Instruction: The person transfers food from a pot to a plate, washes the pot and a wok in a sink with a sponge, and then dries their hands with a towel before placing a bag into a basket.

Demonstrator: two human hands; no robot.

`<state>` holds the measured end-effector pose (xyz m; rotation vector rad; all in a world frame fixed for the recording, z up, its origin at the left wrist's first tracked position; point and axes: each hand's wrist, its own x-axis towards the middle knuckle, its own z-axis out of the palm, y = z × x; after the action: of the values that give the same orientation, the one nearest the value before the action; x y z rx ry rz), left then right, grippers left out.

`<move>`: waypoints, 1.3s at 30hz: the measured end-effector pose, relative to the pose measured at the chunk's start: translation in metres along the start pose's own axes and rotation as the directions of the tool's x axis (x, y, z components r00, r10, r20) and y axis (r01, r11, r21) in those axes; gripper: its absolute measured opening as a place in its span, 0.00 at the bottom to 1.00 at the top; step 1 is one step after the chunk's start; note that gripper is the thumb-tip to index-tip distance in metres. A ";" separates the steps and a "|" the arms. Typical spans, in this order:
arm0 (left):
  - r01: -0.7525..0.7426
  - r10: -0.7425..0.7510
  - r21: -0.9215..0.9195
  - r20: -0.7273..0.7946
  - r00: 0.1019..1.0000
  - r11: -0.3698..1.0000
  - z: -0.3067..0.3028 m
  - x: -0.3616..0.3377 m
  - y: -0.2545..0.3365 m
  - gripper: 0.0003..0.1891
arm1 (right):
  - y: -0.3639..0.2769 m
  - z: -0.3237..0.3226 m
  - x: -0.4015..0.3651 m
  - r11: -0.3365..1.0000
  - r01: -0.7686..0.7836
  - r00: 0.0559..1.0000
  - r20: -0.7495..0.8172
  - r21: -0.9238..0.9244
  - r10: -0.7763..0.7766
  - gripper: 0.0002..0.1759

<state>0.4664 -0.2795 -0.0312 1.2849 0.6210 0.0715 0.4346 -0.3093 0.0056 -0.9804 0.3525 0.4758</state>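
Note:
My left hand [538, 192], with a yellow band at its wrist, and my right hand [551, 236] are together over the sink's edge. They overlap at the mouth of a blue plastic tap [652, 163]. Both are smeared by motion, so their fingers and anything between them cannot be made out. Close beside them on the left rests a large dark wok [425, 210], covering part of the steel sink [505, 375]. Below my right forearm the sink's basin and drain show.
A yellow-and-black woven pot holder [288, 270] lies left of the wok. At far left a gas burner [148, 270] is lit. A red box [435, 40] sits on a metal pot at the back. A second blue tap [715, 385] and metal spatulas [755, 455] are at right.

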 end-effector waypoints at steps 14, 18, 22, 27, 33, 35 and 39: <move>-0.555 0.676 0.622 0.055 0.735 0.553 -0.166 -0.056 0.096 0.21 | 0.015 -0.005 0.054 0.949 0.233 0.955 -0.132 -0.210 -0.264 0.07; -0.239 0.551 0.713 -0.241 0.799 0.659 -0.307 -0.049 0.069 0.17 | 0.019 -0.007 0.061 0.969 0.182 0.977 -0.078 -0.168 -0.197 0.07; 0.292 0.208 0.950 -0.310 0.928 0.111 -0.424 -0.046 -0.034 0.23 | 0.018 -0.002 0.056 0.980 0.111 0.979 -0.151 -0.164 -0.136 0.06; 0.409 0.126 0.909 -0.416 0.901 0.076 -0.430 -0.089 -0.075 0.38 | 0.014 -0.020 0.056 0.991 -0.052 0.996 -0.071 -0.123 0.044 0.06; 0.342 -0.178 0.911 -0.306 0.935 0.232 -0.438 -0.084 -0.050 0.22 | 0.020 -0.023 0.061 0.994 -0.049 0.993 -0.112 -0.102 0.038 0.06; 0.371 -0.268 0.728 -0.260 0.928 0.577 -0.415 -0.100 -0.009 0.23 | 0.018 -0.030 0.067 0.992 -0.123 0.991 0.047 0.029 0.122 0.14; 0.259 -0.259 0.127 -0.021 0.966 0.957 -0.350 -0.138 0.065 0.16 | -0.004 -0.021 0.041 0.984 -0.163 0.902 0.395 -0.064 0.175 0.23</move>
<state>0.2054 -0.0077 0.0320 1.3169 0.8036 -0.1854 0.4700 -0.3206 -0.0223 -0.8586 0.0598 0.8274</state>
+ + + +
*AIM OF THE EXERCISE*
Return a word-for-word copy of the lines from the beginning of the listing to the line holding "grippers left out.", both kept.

*SOLUTION FOR THIS PROBLEM*
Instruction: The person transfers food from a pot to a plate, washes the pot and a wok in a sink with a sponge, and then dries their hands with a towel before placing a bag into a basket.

Demonstrator: two human hands; no robot.

`<state>` holds the measured end-effector pose (xyz m; rotation vector rad; all in a world frame fixed for the recording, z up, its origin at the left wrist's first tracked position; point and axes: each hand's wrist, its own x-axis towards the middle knuckle, its own z-axis out of the palm, y = z × x; after the action: of the values that give the same orientation, the one nearest the value before the action; x y z rx ry rz), left then right, grippers left out.

This exercise has no more to it.